What needs to be done: Look through the listing and report every line that has "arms" in it.
---------- Dataset entries
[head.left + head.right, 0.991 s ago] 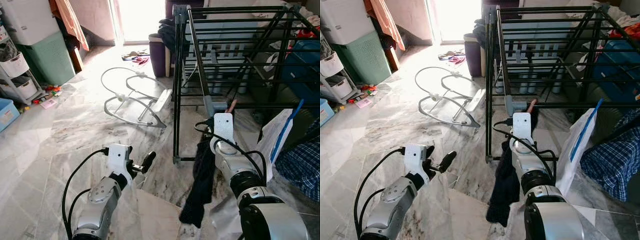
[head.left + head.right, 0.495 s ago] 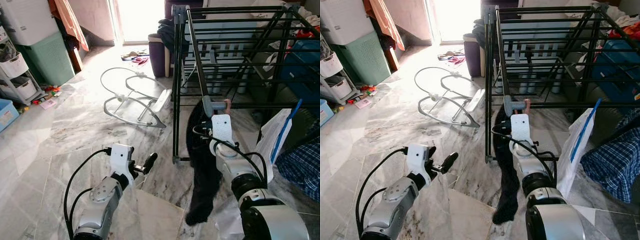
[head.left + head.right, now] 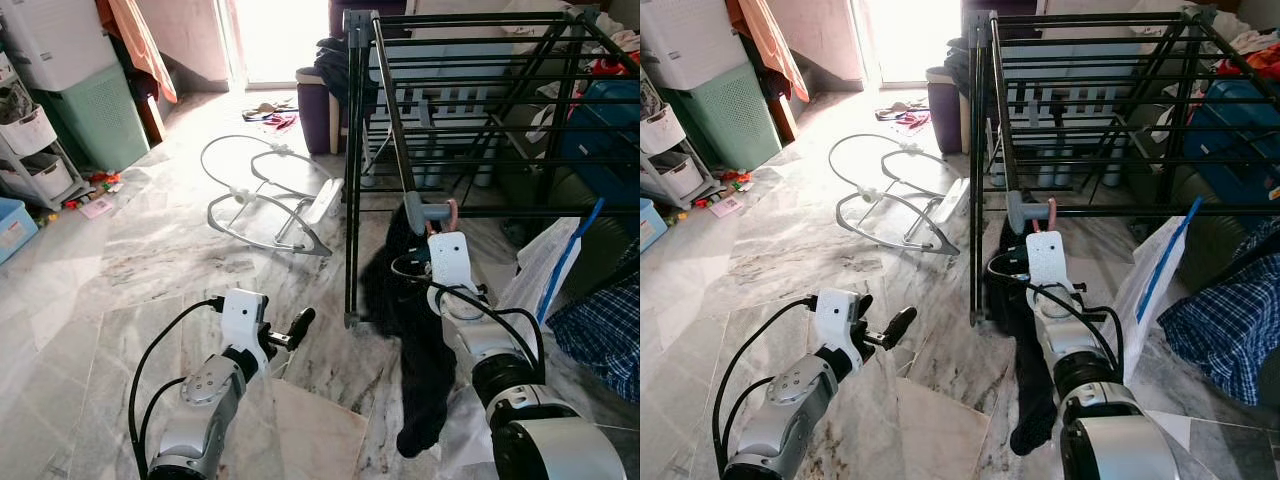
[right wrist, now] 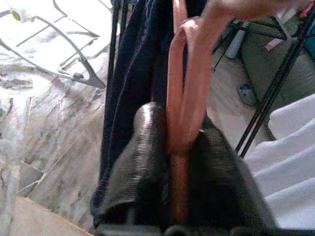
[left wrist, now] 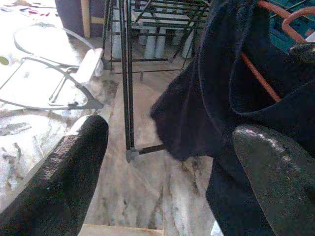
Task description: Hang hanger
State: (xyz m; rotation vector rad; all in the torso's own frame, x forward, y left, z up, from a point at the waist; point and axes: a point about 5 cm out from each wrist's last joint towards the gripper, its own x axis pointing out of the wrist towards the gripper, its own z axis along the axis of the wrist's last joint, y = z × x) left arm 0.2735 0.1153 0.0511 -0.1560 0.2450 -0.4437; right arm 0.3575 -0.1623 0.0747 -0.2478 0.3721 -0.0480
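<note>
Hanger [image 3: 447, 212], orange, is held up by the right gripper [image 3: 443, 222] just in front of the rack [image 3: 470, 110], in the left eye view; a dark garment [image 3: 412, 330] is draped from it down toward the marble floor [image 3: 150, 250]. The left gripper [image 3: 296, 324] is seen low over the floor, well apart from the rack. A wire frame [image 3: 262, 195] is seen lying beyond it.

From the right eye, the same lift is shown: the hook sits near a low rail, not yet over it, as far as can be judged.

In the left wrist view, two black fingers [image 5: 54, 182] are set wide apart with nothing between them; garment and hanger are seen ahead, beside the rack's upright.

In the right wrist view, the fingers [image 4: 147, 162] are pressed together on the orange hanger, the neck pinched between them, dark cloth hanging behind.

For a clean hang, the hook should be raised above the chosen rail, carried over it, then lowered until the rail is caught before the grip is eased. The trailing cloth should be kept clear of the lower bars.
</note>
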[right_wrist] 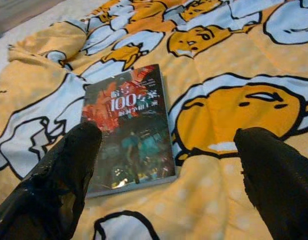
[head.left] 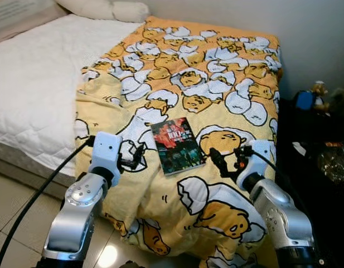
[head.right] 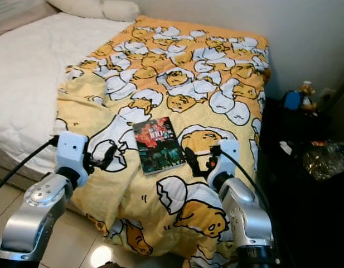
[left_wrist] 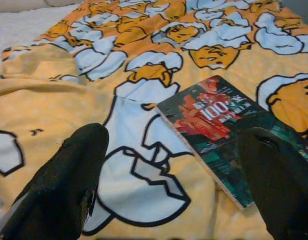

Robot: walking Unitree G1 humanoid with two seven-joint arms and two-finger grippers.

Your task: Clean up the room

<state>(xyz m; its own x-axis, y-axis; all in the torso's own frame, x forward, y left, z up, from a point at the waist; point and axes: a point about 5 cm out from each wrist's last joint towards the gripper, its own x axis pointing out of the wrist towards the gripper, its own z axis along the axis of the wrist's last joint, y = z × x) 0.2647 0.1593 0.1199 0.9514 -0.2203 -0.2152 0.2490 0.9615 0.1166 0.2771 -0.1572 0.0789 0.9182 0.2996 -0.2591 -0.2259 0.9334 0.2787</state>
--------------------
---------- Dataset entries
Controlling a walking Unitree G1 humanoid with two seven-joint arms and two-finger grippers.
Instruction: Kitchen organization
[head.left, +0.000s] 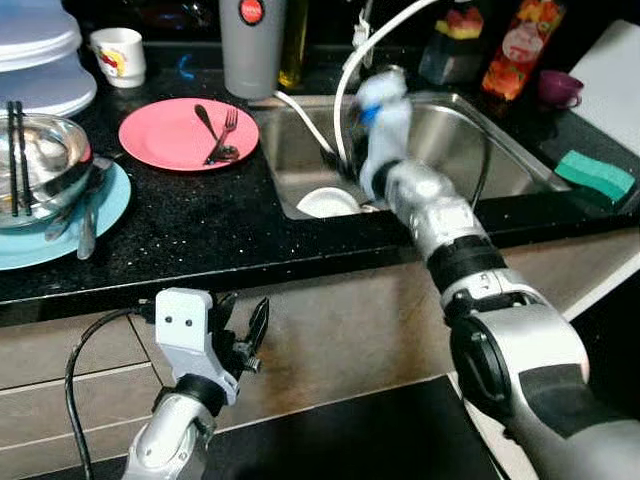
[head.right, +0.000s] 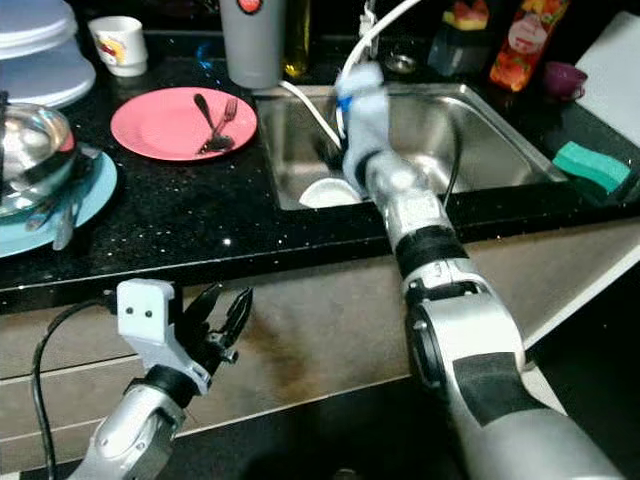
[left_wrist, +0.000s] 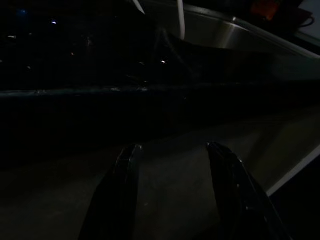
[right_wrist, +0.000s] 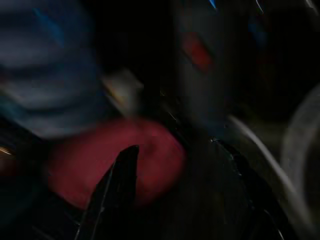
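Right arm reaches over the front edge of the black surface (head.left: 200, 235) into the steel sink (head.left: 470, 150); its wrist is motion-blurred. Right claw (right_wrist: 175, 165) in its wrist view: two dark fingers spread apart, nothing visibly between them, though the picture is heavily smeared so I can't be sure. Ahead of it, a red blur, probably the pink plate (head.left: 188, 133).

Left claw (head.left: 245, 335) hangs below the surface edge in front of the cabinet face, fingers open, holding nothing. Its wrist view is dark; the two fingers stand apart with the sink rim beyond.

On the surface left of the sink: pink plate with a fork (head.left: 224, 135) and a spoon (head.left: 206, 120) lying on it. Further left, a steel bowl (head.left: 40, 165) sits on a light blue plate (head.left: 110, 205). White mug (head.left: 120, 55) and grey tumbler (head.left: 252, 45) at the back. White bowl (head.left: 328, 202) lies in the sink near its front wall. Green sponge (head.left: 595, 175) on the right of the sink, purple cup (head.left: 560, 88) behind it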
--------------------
Solved exercise:
Robot: walking Unitree G1 humanoid with two seven-joint arms and two-finger grippers.
Controlling a walking Unitree G1 humanoid with two seven-joint arms and two-finger grippers.

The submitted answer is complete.